CONSEILS DE LA COMMISSION BALCONS-TERRASSES DE PROMOJARDIN
Une balconnière réussie ne doit pas comporter plus des 2/3 de plantes à fleurs, le vert des feuillages n'ayant pas son pareil pour enrichir de nuances la composition.

- Donnez de l'ampleur à votre décor de balcon, en y ajoutant chèvrefeuille ou clématite, qui habilleront le mur de façade ou la balustrade.

- Disposez au fond des pots ou des jardinières un lit de gravillons ou de billes d'argile, qui empêchera le terreau de se colmater.

- Si une jardinière ou un pot a souffert de la sécheresse, immergez-le jusqu'à la moitié de sa hauteur pendant une heure environ.

- Pour bien stimuler la floraison, coupez d'un tiers de leur longueur les jeunes tiges qui ne portent pas de fleurs.

- Pour limiter les effets réfléchissants d'un mur clair, habillez-le avec un treillage décoratif à mailles fines. Les plantes ne risqueront pas de « griller ».

- Toutes les balconnières doivent être accrochées sur la rambarde du côté de la maison, jamais à l'extérieur, même dans une maison individuelle.

- L'harmonie d'une potée nécessite une proportion équilibrée entre la hauteur du récipient et celle de la plantation. Il faut que les végétaux atteignent au minimum la même hauteur que le pot pour ne pas paraître incongrus. En revanche, ne dépassez pas 3 fois la hauteur du pot pour des raisons de stabilité et d'équilibre. Donc, dans un pot de 50 cm de hauteur, une plante de 1,50 m maximum et de 50 cm minimum.

- Ne placez pas les potées dans les zones ventées, surtout si vous les plantez avec des végétaux conduits sur tige. Un anthémis ou un fuchsia tige par exemple tombent à la moindre brise.

GARNIR UN PANIER SUSPENDU
Vous trouvez aujourd'hui dans le commerce un choix de plus en plus important de paniers à suspendre et de potences pour les accrocher. Pensez à bien associer les deux, car les systèmes d'accrochage ne sont pas toujours compatibles.

- Disposez à l'intérieur du panier, une coque en tourbe compressée. Très pratique, elle comprend des zones latérales prédécoupées qu'il suffit d'ouvrir pour y faire passer une plante retombante.

- Étalez une couche de terreau au fond de la coque. Utilisez des jeunes plants en privilégiant les espèces retombantes (Lobelia, Helichrysum, Surfinia, géranium lierre, verveine, Scaevola, Bidens, pourpier, bacopa, lotus, Glechoma, lierre panaché, Plectranthus, etc.). Faites glisser les tiges dans les orifices.

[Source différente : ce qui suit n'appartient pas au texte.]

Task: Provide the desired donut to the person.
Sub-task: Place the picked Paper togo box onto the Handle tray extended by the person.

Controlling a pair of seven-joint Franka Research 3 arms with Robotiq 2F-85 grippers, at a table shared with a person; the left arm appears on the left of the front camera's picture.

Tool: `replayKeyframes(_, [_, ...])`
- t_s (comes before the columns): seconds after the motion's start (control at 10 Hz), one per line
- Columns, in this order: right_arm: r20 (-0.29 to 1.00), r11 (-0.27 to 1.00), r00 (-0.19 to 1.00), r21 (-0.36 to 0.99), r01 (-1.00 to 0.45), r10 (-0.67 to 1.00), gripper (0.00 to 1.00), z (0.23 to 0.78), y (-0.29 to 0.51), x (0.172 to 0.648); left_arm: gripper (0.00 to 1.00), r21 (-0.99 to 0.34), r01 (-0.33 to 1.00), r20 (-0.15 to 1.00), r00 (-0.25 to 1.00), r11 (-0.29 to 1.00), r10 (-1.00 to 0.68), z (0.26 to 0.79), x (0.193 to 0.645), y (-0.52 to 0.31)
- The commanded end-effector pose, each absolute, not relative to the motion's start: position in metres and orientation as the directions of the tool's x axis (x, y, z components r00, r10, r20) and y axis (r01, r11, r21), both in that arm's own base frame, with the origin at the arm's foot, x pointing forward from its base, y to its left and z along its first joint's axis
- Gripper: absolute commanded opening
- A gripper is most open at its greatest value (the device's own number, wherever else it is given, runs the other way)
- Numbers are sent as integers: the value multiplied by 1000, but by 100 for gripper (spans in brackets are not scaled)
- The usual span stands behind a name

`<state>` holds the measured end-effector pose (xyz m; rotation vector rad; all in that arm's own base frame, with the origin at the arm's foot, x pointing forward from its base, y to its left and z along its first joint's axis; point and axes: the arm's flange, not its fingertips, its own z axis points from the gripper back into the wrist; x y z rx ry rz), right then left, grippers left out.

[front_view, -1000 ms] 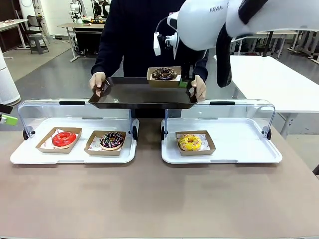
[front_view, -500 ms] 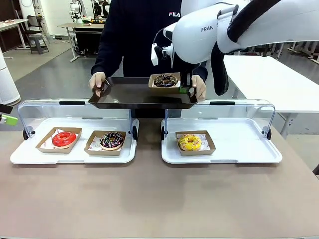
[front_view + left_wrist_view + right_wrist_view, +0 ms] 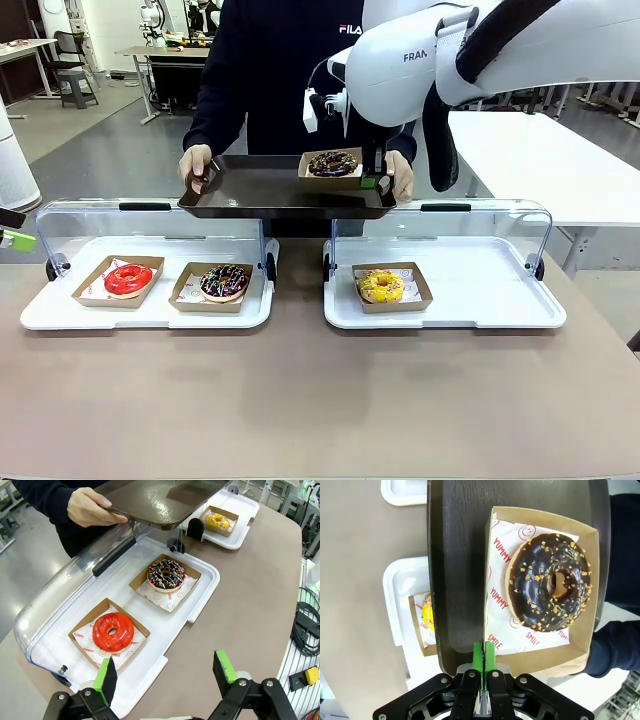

Disposez la motte de racines à plat sur le terreau.

- Couvrez les racines d'une fine couche de substrat. Posez ensuite dessus les plantes verticales (fuchsia, calcéolaire, pétunia, muflier, œillet d'Inde, géranium zonale, etc.) au centre du panier, et les retombantes sur les bords. Espacez chaque plante de 10 à 15 cm environ.

- Recouvrez toutes les racines de terreau et tassez bien. Terminez par un arrosage, de préférence par trempage de la suspension dans un grand seau d'eau. Il faut éviter l'utilisation de l'arrosoir ou du jet d'eau, dont la puissance entraîne le ravinement du terreau par les orifices latéraux du panier.